Gigli’s simple, inexpensive saw proved very effective, and, occupying minimal space. It remains a valuable instrument today, notably amputations and bone cutting operations.
The Tizzano Museum/Public Domain
Bernhard Heine’s Version of the First Chainsaw
In 1830, orthopedic technician-turned-orthopedic surgeon Bernhard Heine shook up the medical and physical sciences with a new medical chainsaw invention. Heine had designed and built many of his own instruments and appliances through the years, but nothing was as renowned as his chain osteotome.
Similar to the modern chainsaw (which bears a slight resemblance to the chain osteotome), the instrument had little “teeth on the exterior, grooves on the inside corresponding to spurs on the motive wheel,” according to Tizzano’s circa 1889 copy of George Tiemann & Co.’s Surgical Instruments catalog. It also had a “thin, knife-like plate (deeply grooved longitudinally), over which, and the motive wheel, the saw is extended.”
Heine’s osteotome had a hand crank and could cut through bone comparatively quickly, saving the patient from blows of a hammer and chisel or the jarring of a regular amputation saw. (This was golden, considering anesthesia was rarely used at the time.)
Symphysiotomies were still being performed then, but the osteotome was never used for this surgical procedure, Tizanno assures, as the operation required an initial approach that was not possible with Heine’s version of the chainsaw.
However, the osteotome was adjustable, making it ideal for other delicate surgeries. Guards on the chainsaw could be configured to minimize the area of the patient that had to be cut. This prevented soft-tissue damage, which allowed surgeons to perform surgical procedures like craniotomies without splintering bones or damaging surrounding tissue, including the brain.

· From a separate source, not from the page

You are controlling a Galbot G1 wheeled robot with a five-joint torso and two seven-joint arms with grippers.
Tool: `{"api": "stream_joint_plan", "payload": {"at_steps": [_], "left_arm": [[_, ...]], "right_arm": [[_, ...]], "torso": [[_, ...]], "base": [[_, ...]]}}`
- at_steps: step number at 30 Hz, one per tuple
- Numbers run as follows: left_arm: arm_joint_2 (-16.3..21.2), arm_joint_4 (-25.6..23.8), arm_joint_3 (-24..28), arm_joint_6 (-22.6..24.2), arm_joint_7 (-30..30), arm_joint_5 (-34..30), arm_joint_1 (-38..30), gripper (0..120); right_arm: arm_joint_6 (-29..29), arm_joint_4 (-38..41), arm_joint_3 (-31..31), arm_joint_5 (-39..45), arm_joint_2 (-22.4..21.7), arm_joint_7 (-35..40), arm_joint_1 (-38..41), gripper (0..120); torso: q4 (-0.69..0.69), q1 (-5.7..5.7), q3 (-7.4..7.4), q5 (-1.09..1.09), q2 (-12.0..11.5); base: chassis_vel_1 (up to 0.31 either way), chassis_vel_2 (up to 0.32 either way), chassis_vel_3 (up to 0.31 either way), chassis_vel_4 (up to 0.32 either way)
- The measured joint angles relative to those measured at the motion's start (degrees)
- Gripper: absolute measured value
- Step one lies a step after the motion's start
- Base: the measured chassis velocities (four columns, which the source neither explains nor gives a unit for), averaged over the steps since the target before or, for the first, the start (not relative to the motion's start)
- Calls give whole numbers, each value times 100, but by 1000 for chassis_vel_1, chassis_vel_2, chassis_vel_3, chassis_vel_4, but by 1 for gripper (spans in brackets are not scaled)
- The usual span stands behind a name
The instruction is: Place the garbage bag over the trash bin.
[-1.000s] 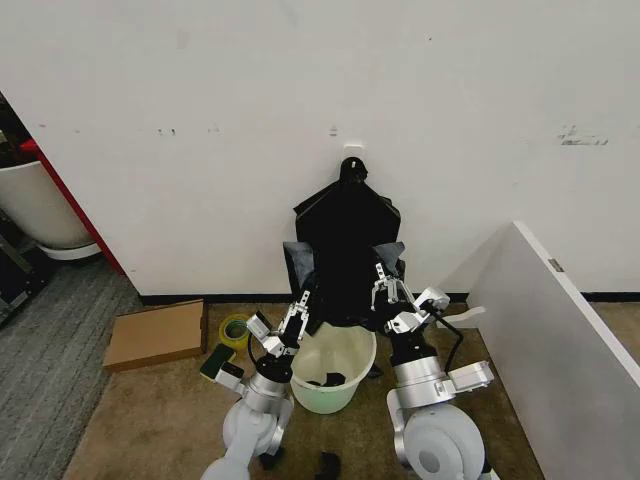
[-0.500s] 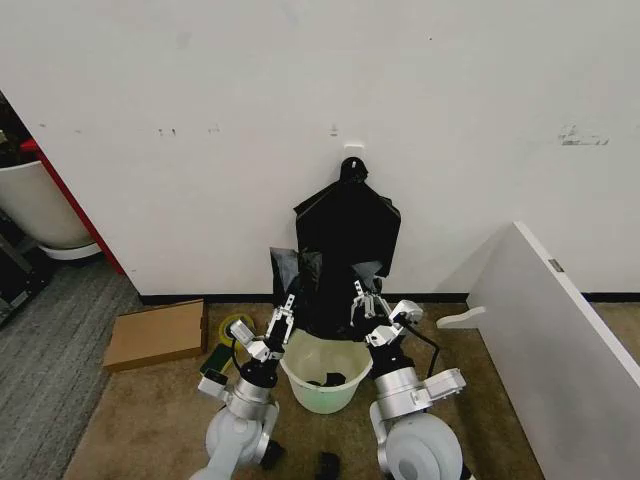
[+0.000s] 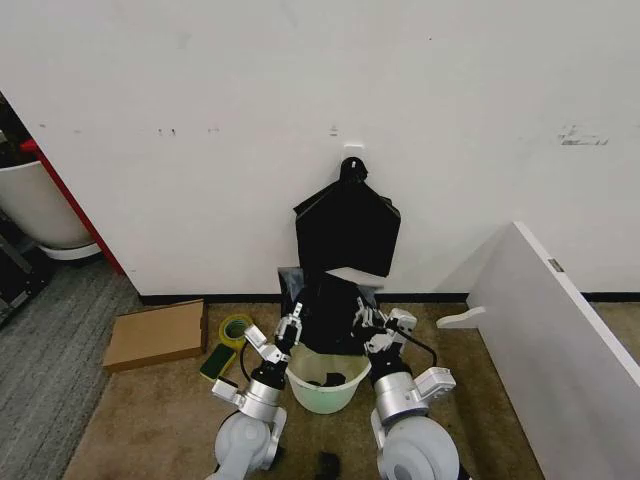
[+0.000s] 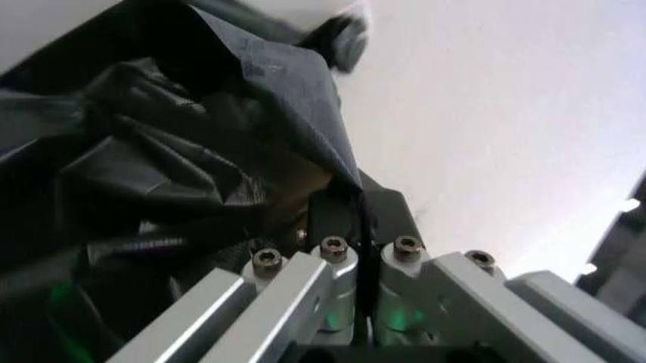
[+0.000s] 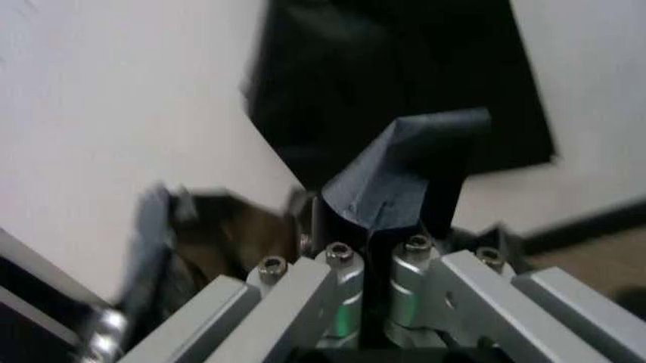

There were some drawbacks to the osteotome, though. It was a pricy surgical instrument, ringing in at $300 in Tiemann’s 1872 catalog compared to just $5 for standard medical chainsaws. (These days, pristine, cased and complete examples of antique Heine osteotomes have sold for upward of $30,000, Tizzano says.) Furthermore, using it required a great deal of skill and, unfortunately, Heine was one of the few who mastered it.
Bernard Heine’s chainsaw, known as the osteotome, was expensive and difficult to use. Heine was one of the only surgeons who ever mastered using it.
Wikimedia/(CC BY-SA 4.0)
Andreas Stihl Invents Electric Chainsaws
As cool as Heine’s osteotome was, it took a while before someone realized that a saw with a similar cutting mechanism could make felling trees a lot easier. Some credit inventor and naturalist John Muir for being the first to make this leap in 1897. However, his invention was a large mechanical machine that weighed hundreds of pounds and required a crane for operation. Because of its impracticality, it failed to gain commercial success.
In 1905, San Francisco-based logger Samuel J. Bens applied for a patent for his “endless-chain saw,” which he said was based on Heine’s original osteotome. His tool was also rather large (though not as enormous as Muir’s invention), required more than one user, and thus, was similarly impractical. More than a decade later, Canadian James Shand patented the first portable chainsaw, though “portable” was a stretch considering its bulkiness.
In 1926, German mechanic Andreas Stihl patented the first electric chainsaw for logging purposes. Stihl followed that invention with a gas version three years later. However, both required more than one person to operate.
The first one-man chainsaw wouldn’t be put into production until the 1950s. That cleared the path for the modern chainsaw, and the rest, as they say, is history.
Andreas Stihl invented the electric- and gas-powered chainsaws in the 1920s. Today Stihl still is one of the largest manufacturers of powered chain saws.